Paul Zammit (born 21 September 1969) is a Maltese manager and a former footballer, current manager of Sliema Wanderers. During his career he played as a forward.

Playing career
He played from 1990 to 2003, for Rabat Ajax, Hibernians, Ħamrun Spartans and Mosta.

Managerial career
At the end of 2003 he retired as a player and became coach of Mosta. In 2005, he moved to Valletta.

In 2008, he won the Maltese Coach of the Season award for coaching Valletta to victory in the Maltese Premier League. Valletta competed in the Champions League in July 2008 and were eliminated by Artmedia Petrzalka. Zammit's disciplined preparation for the two games meant the team were competitive.

In September 2008 he signed a two-year contract to continue coaching the club.

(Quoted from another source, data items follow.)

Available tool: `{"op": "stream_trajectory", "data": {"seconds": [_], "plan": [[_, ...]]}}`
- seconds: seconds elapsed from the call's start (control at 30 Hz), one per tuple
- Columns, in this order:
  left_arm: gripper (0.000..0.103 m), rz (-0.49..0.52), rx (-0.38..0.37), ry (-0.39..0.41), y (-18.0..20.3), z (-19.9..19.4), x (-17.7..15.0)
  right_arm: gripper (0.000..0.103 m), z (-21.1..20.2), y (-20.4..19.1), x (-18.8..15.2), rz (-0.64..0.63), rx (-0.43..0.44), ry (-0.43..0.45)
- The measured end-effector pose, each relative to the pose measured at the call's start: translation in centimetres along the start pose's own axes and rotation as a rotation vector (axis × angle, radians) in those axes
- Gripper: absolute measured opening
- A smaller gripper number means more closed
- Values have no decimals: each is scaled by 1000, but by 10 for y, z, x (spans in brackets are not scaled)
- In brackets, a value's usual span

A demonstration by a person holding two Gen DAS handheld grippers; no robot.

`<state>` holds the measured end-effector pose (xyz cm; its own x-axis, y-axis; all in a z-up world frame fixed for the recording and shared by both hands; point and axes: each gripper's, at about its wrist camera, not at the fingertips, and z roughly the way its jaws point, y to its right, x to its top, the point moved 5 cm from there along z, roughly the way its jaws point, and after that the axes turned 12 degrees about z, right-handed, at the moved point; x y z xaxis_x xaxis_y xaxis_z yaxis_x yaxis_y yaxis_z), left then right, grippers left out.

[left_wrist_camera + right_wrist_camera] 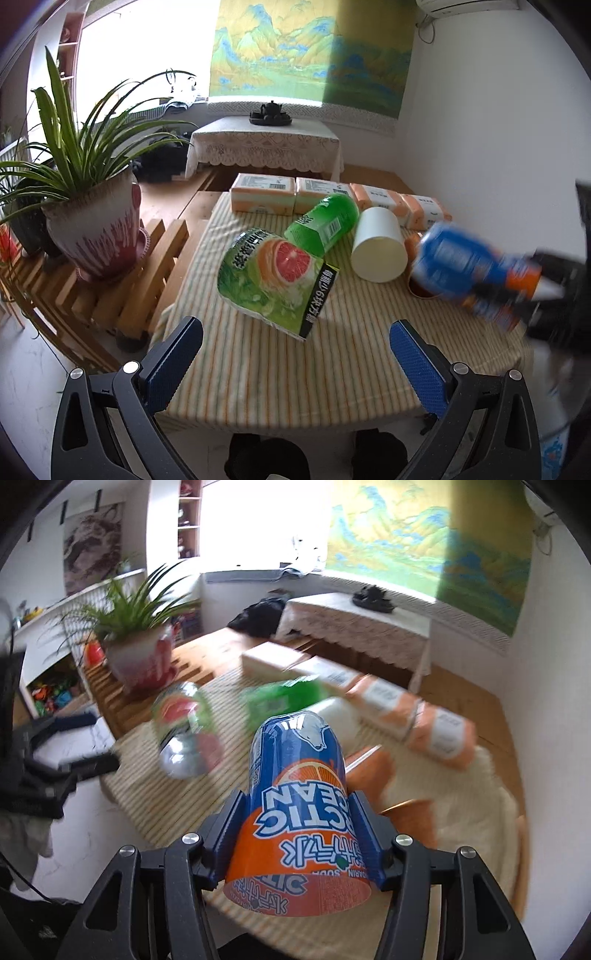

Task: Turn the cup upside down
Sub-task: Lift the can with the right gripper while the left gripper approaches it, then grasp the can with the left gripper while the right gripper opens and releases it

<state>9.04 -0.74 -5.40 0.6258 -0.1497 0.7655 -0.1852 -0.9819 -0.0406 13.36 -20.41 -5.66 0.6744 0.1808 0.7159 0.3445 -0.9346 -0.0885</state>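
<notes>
Your right gripper [297,834] has its jaws clamped on the blue-and-orange cup [295,812], which fills the lower centre of the right wrist view with its printing inverted and its open mouth toward the camera; in the left wrist view the same cup [476,273] is a blurred shape at the right edge, raised off the striped tabletop [280,369]. Your left gripper [295,365] sits at the bottom of its frame with jaws spread wide and nothing between them, over a bare stretch of cloth near the front edge. Mid-frame, the grapefruit-print cup [273,277] lies on its side touching the green cup [325,225], and the white cup [380,249] lies just right of those. An orange cup [419,266] sits partly hidden behind the held one; whether they touch is hard to tell through the blur. A row of tissue packs [332,194] lines the far edge. The potted plant [96,206] stands on the slatted bench at left.
</notes>
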Motion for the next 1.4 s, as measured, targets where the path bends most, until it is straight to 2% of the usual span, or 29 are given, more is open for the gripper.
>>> {"op": "stream_trajectory", "data": {"seconds": [0.2, 0.43, 0.47, 0.53, 0.6, 0.77, 0.9, 1.07, 1.27, 1.33, 1.4], "plan": [[103, -19, -50, -37, 19, 11, 14, 54, 35, -18, -30, 39, 23, -11], [103, -108, -77, -123, 33, 49, 22, 59, 45, -26, -53, 27, 5, 2], [103, -119, -89, -146, 37, 56, 20, 60, 40, -24, -56, 37, 16, 4], [103, -137, -120, -189, 46, 69, 17, 73, 29, -19, -56, 68, 41, 31], [103, -142, -138, -207, 56, 76, 18, 78, 13, -13, -57, 84, 63, 63], [103, -133, -179, -260, 86, 95, 22, 78, -31, 15, -74, 141, 73, 106], [102, -180, -207, -323, 105, 117, 20, 78, -63, 43, -87, 199, 43, 147], [102, -221, -205, -331, 120, 132, 22, 78, -77, 62, -99, 228, 22, 153], [101, -261, -207, -346, 130, 145, 22, 78, -73, 77, -108, 256, 20, 142], [99, -267, -202, -345, 130, 147, 22, 78, -71, 80, -112, 266, 19, 135], [87, -265, -200, -350, 130, 150, 22, 78, -69, 85, -114, 282, 16, 135]]}}
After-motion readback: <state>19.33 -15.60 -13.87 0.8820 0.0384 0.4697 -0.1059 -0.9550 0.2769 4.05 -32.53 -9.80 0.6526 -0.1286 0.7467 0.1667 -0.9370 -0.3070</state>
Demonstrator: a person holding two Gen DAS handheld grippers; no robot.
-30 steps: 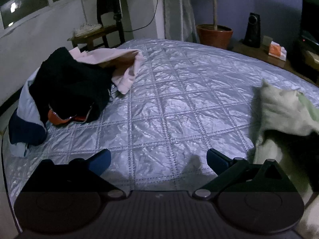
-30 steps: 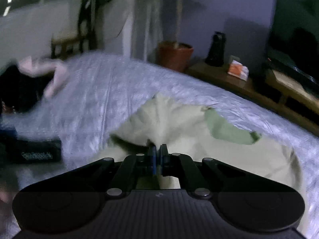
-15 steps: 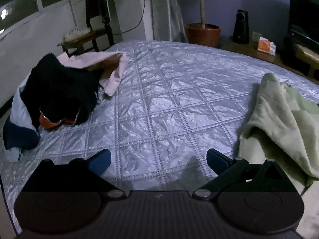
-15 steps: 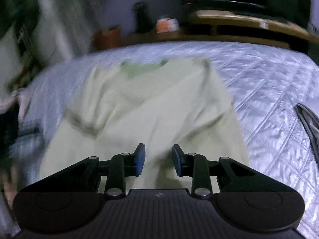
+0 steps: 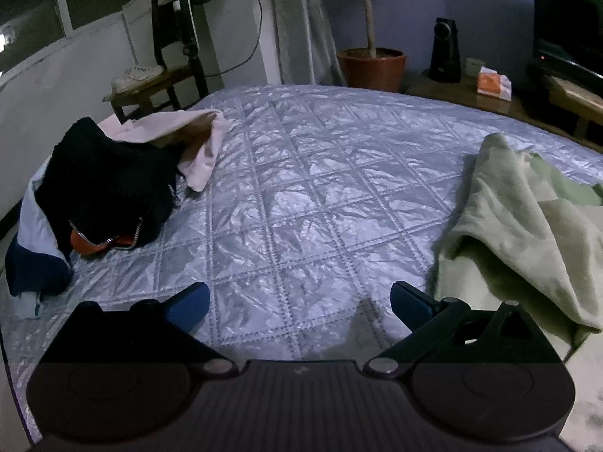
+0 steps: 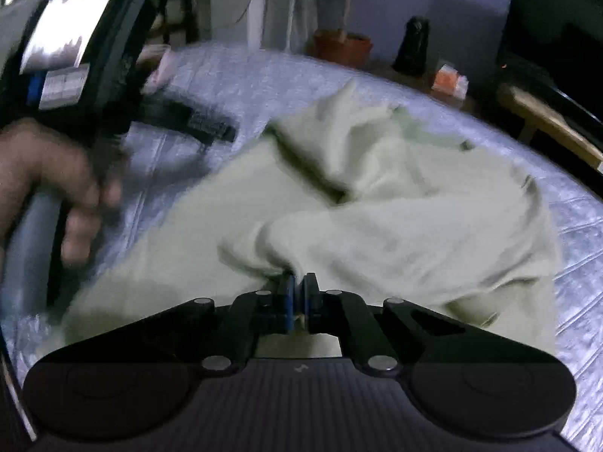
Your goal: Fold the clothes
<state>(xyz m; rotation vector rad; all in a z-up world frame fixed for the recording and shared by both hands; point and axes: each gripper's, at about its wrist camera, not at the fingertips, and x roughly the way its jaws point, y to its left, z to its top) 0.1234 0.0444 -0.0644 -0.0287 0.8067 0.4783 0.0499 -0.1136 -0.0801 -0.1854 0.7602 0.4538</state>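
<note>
Motion-blurred hand (image 6: 45, 184) and green garment (image 6: 377, 203); garment's right side beyond frame edge.

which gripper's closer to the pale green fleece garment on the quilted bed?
Right. The right gripper is shut on a bunched fold of the pale green fleece garment. The left gripper is open over bare silver quilt, with the garment off to its right.

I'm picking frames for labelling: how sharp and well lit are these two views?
Left wrist view: dim, bluish, but sharp; quilted bedspread glints, edges bow with fisheye. Right wrist view: motion-smeared, worst on the hand and background; the right gripper stays crisp, shut on the pale green garment.
</note>
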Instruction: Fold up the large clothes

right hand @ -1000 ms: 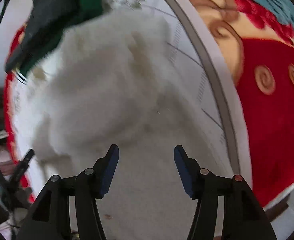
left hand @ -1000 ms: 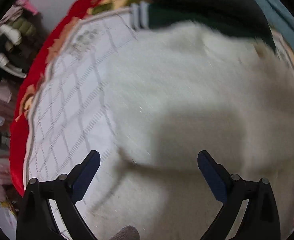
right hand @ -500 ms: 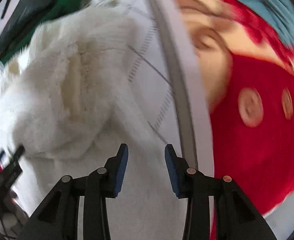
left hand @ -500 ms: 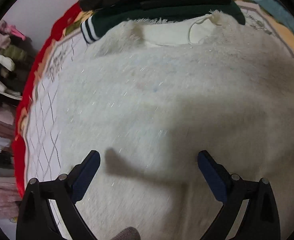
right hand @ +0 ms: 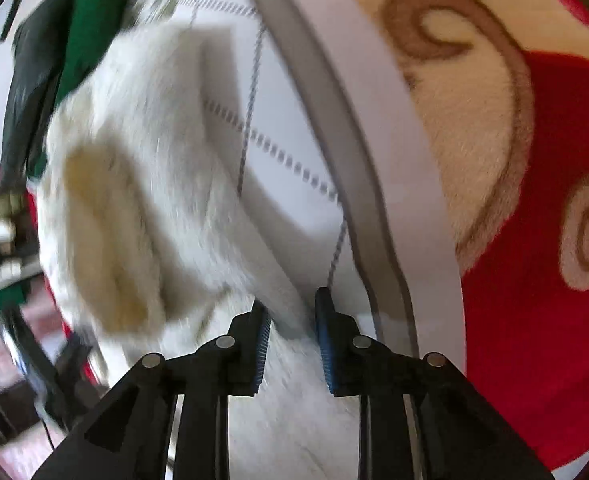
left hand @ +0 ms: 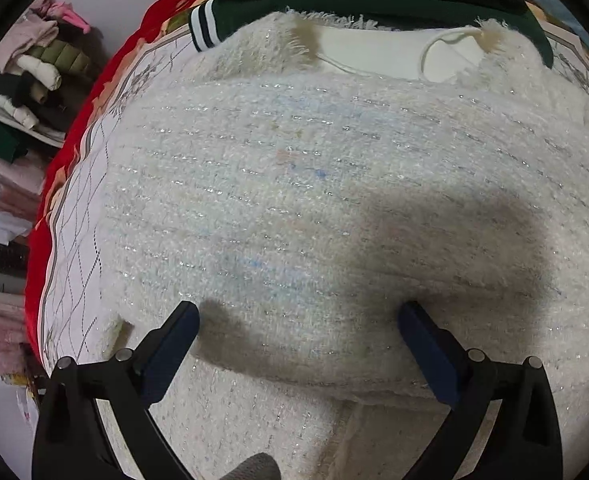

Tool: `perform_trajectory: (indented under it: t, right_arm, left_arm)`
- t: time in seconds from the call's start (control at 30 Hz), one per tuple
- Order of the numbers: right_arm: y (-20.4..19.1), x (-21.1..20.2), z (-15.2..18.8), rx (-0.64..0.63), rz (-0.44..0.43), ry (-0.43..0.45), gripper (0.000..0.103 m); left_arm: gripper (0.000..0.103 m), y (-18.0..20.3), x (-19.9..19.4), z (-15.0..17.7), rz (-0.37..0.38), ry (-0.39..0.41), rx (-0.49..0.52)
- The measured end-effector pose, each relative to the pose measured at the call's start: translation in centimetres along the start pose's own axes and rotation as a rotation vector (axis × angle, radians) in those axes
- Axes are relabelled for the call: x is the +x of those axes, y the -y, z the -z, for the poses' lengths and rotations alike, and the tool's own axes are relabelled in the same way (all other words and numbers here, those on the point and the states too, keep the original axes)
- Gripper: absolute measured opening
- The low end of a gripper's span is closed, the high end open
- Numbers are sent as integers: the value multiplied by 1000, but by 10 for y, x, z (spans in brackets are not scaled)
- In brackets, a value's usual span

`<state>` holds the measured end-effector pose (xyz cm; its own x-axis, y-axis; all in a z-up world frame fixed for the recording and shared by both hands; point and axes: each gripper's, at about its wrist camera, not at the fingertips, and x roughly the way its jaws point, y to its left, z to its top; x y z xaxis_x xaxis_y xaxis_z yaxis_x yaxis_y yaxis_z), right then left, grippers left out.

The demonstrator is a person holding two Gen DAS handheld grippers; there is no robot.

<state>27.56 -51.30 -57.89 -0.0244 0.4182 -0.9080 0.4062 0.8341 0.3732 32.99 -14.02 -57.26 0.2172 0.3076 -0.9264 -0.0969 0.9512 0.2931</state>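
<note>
A fluffy white knitted garment (left hand: 314, 180) with silver threads lies spread on a bed, its neckline at the far end. My left gripper (left hand: 298, 320) hovers open above its near part, with the wide-apart blue pads (left hand: 174, 332) holding nothing. In the right wrist view the same white garment (right hand: 146, 140) looks bunched and blurred. My right gripper (right hand: 292, 312) is at the garment's right edge. Its jaws are closing, and a fold of the white fabric fills the narrow gap between them.
A dark green garment (left hand: 374, 4) with striped cuffs lies beyond the neckline. The bed has a white quilted cover (right hand: 294, 120) over a red patterned blanket (right hand: 534, 320). Shelves of folded clothes (left hand: 26, 80) stand to the left.
The left gripper has moved in over the garment and stayed open. The right gripper dropped to the garment's right edge, and its jaws narrowed onto the fabric.
</note>
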Motion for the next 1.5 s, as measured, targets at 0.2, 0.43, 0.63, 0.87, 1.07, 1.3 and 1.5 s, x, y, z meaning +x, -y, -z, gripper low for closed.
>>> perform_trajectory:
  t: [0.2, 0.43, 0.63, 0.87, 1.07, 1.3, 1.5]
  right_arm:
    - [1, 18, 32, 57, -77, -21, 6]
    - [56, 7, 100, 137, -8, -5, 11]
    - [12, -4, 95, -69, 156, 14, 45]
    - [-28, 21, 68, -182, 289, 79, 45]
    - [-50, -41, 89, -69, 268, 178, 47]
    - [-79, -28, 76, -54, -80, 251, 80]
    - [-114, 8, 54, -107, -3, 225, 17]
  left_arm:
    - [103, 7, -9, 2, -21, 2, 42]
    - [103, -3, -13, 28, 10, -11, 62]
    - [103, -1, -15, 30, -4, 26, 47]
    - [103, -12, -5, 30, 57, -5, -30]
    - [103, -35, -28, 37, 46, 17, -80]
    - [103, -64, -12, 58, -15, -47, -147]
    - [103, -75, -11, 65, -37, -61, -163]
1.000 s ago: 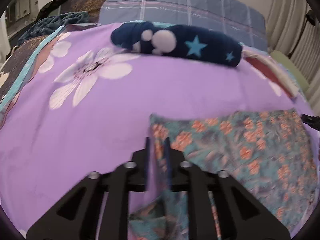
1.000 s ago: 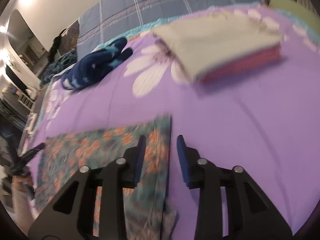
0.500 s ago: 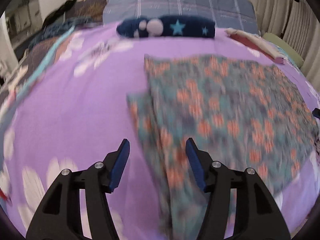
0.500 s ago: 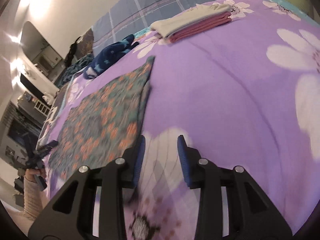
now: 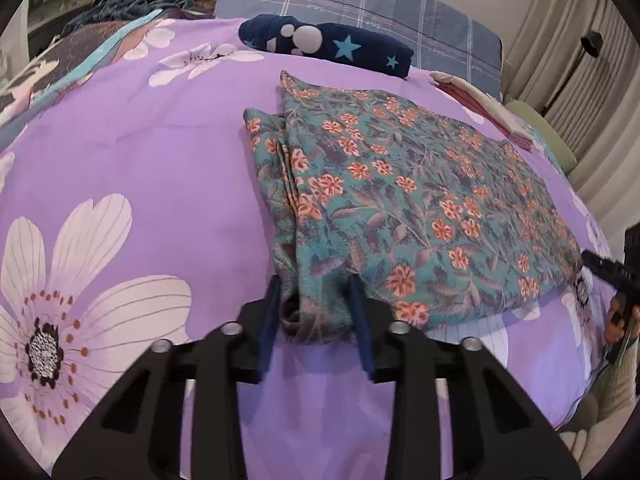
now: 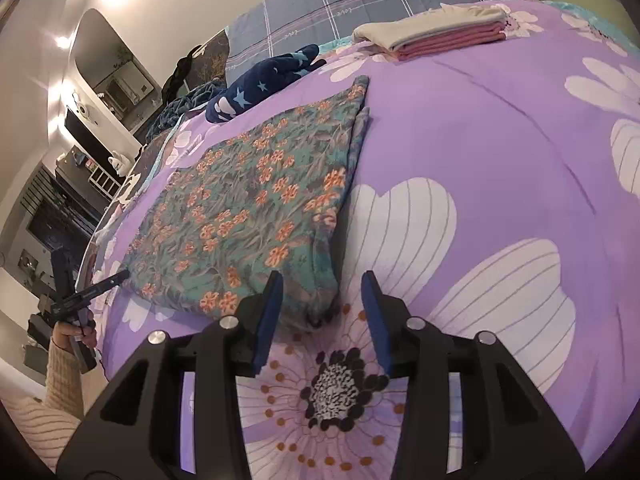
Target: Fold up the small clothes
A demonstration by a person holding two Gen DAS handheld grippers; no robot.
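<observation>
On the near half of the purple bedspread (image 5: 160, 152) lies the floral garment (image 5: 400, 200), spread flat and already doubled, with a narrower layer peeking out along its left edge. I judge it light, thin and limp: it will sag from any single hold and slide easily over the smooth cover, so I want both near corners taken together.

My left gripper (image 5: 316, 312) has just been closing, and its jaws now pinch the bunched near left corner of the cloth. My right gripper (image 6: 322, 308) has just been opening; its jaws stand apart, with the near right corner lying between them but not pressed. From the right wrist view that corner looks thick with stacked layers, so I would bite deep enough to catch all of them, or the under layers will slip free when lifted.

Far across the bed rest a navy star-print bundle (image 5: 328, 44) and a folded stack (image 6: 436, 32), well apart from the work.
</observation>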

For the 2009–10 season Paul Zammit became the manager of Birkirkara. He managed to build up a squad with great teamwork and on 30 April 2010, his side beat Tarxien Rainbows and won the Maltese Premier League title with a game to play. At the end of the 2010–11 season, he was not offered a new contract by the Birkirkara committee. On 2 October 2011, Zammit was re-appointed as the club's head coach for the next two seasons.

On 23 January 2020 he was named head coach of Gżira United. After just a few months, he agreed with the club to leave the position on 29 May.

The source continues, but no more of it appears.